**WORK ORDER:**
In the entries that follow, how many lines include "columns"? Give the number and nothing else.

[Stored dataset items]

===

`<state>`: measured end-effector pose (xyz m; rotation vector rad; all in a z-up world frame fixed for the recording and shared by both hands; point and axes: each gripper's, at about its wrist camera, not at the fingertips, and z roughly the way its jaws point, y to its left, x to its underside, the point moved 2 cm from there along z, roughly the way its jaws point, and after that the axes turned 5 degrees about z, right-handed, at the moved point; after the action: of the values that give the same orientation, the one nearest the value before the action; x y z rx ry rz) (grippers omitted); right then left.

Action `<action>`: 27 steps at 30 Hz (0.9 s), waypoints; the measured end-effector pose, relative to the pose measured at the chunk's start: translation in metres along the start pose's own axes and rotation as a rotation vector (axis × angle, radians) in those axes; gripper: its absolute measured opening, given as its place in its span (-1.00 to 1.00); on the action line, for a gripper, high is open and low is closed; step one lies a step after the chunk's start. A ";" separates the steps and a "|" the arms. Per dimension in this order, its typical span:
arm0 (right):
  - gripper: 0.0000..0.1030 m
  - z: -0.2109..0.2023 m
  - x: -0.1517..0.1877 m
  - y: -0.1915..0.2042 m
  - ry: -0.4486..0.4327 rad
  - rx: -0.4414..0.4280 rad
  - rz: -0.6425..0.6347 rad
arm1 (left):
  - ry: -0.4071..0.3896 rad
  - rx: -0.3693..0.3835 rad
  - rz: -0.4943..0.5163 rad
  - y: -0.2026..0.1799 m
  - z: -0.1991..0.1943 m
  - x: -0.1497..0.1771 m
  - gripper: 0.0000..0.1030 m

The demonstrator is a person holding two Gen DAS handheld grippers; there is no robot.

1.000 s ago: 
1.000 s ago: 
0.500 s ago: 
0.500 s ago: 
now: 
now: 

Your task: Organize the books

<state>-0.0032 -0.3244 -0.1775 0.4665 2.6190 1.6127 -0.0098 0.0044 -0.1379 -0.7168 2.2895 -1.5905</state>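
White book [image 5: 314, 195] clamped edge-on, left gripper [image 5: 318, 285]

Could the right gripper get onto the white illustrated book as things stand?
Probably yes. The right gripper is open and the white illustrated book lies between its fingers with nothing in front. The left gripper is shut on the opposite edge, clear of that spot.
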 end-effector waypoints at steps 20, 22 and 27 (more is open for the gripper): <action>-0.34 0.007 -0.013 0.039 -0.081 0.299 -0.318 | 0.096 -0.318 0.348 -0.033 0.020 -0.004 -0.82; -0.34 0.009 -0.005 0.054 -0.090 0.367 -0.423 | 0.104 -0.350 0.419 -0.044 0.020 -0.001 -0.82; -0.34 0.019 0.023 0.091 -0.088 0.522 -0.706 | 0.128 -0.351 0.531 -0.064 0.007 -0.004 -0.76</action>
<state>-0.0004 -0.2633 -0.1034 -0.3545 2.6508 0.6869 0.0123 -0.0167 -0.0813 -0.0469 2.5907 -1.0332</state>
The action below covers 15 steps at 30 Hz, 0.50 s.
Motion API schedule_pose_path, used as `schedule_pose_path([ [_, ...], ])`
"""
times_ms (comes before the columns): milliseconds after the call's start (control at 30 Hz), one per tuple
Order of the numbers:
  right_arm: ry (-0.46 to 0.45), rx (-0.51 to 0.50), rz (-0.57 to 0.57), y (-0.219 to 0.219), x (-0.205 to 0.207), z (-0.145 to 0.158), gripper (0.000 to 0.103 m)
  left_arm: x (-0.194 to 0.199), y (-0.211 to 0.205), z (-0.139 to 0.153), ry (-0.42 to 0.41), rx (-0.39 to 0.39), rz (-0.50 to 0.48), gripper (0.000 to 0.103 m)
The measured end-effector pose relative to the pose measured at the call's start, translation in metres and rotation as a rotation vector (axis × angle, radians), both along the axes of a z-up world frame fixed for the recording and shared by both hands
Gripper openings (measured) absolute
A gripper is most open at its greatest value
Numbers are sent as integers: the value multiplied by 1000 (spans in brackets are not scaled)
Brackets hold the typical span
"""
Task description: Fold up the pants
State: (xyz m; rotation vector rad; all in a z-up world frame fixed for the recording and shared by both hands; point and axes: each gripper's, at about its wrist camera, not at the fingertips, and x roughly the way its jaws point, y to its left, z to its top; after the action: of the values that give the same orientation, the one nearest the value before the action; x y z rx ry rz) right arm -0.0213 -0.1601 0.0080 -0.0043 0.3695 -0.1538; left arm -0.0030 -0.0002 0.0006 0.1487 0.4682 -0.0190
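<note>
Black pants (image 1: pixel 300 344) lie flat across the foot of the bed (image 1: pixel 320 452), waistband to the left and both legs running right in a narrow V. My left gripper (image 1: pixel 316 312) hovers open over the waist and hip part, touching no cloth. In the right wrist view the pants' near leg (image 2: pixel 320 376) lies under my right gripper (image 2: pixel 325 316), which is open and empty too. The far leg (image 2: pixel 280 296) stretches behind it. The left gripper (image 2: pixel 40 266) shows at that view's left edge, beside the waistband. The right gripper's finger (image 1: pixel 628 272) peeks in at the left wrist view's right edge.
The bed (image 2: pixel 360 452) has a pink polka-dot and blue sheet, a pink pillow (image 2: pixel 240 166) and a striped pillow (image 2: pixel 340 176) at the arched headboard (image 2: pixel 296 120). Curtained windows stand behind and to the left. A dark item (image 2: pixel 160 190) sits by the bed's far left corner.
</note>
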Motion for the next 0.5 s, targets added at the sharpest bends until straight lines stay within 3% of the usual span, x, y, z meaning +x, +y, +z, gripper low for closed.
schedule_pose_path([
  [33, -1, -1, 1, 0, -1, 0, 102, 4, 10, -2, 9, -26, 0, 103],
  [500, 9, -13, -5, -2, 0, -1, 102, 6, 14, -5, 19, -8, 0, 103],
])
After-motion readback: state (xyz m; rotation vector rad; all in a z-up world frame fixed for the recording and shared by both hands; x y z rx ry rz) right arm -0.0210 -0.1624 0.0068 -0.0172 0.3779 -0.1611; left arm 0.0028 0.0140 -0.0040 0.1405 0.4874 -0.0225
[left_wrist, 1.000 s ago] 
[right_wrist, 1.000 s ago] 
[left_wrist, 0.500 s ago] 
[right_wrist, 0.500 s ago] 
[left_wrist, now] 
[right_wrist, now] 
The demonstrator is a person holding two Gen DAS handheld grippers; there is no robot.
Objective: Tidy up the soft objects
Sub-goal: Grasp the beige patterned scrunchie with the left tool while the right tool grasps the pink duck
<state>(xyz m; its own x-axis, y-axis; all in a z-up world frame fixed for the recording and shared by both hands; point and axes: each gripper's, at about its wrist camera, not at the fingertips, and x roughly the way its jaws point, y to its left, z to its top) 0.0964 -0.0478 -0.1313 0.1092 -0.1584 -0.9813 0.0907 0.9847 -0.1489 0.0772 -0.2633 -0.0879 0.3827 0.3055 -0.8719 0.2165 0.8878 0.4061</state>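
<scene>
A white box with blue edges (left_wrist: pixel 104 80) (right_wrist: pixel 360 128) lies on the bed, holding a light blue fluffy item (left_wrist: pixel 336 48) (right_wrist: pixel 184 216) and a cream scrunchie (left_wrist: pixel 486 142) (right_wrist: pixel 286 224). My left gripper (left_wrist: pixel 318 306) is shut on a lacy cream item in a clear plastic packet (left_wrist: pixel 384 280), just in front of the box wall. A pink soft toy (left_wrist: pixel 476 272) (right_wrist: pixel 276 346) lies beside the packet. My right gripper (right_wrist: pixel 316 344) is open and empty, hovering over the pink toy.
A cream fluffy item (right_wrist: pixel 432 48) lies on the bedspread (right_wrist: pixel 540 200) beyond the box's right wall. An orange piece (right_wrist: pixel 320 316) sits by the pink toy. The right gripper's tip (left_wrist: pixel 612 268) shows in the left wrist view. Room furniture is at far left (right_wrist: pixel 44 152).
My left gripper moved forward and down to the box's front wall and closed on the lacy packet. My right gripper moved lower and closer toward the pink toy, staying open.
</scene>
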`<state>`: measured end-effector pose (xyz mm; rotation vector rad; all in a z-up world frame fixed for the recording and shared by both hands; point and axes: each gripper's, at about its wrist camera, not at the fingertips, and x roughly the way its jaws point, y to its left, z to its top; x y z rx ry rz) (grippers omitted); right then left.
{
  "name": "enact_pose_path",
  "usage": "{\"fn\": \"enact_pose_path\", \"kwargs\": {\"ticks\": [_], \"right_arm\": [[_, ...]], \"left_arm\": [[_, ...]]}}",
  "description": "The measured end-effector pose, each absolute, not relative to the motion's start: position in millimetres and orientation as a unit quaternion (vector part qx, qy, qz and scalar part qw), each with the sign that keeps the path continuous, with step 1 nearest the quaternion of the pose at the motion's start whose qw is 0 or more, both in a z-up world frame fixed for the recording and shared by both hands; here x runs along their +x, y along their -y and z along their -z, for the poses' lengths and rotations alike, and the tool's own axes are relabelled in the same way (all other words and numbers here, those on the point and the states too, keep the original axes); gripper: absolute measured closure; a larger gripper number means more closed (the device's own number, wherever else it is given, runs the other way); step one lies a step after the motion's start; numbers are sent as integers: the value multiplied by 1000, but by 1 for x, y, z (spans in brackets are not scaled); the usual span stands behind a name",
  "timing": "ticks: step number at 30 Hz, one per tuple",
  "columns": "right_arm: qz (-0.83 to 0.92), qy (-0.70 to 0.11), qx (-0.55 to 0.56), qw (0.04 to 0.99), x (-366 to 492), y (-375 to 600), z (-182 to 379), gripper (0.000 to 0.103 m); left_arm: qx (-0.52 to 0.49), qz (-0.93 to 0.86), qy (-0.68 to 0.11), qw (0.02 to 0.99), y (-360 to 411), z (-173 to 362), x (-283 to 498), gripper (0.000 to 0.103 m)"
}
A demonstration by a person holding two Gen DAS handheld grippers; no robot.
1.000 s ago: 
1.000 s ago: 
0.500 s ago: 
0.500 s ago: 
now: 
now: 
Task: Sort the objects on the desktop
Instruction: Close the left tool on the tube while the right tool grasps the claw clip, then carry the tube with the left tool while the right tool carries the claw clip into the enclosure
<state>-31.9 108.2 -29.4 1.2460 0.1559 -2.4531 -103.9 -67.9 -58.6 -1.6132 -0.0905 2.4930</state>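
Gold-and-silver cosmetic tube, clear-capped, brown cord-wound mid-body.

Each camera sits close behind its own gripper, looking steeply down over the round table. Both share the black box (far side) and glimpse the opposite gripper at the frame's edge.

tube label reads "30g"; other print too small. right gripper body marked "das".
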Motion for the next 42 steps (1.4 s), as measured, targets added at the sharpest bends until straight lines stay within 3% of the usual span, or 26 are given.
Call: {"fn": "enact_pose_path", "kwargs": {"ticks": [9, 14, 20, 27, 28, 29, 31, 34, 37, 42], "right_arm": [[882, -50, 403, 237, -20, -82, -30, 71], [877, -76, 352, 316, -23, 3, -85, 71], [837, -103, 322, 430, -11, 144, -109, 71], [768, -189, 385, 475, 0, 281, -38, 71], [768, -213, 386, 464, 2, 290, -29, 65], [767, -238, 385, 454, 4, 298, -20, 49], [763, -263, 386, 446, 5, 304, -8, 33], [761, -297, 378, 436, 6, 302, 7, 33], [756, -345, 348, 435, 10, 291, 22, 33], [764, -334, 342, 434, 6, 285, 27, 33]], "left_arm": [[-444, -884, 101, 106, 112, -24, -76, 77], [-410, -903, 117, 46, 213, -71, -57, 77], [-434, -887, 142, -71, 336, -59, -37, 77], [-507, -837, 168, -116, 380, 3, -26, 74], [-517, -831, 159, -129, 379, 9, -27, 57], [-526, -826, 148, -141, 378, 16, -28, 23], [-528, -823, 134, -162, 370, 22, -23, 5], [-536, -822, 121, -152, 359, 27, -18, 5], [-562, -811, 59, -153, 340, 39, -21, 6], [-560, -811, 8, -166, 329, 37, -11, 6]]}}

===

**TASK RESPONSE:**
2